__Activity__. Keep images out and repeat all data exactly.

__Dataset excerpt__.
****************

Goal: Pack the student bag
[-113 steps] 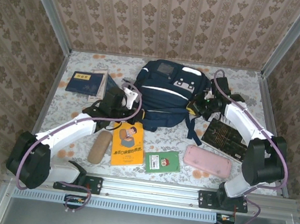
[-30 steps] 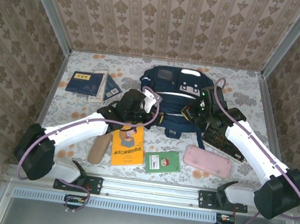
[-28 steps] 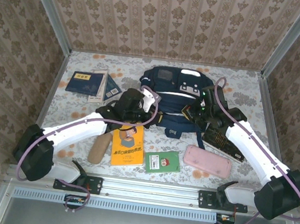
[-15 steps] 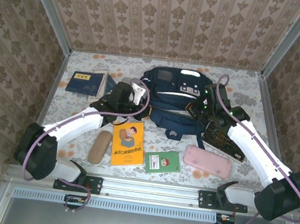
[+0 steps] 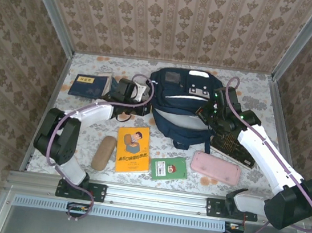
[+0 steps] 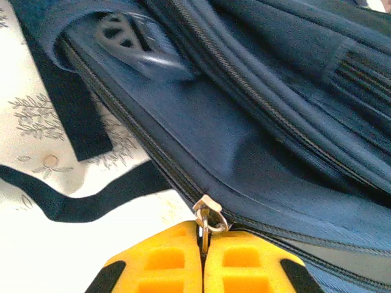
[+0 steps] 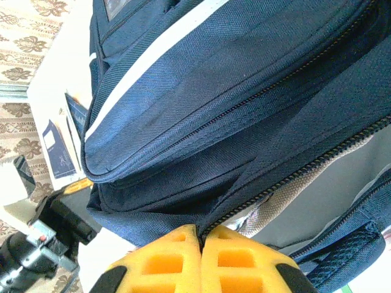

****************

__Task answer__.
Goal: Pack the student bag
[-113 steps] 
[-30 steps] 
[-28 steps] 
[-15 steps] 
[+0 steps] 
[+0 steps] 
[+0 steps] 

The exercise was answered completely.